Work to complete - Everything from the "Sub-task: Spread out" line to the final line of the listing should be written out exactly. Skip the pictures.

Data segment -
******************************

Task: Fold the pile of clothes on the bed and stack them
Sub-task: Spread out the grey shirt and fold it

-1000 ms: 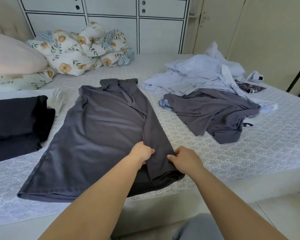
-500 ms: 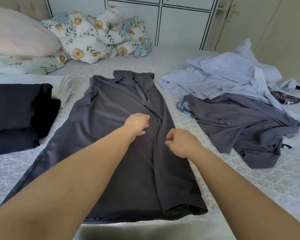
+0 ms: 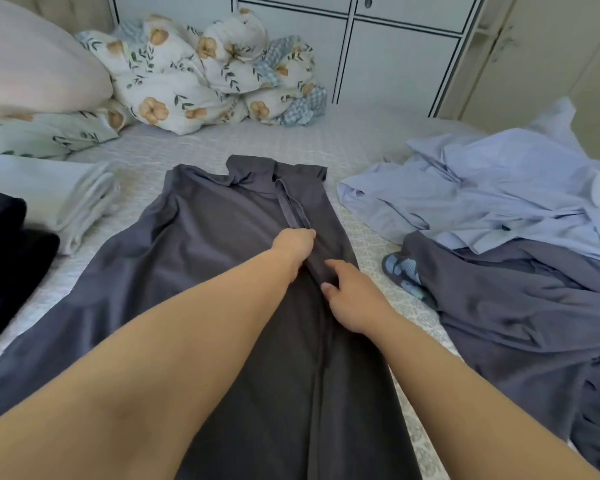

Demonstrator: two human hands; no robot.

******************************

Solved problem -
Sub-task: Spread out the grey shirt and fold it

-1000 ms: 
-500 ms: 
+0 ms: 

Demonstrator: two human hands; no robot.

Now the exercise is complete.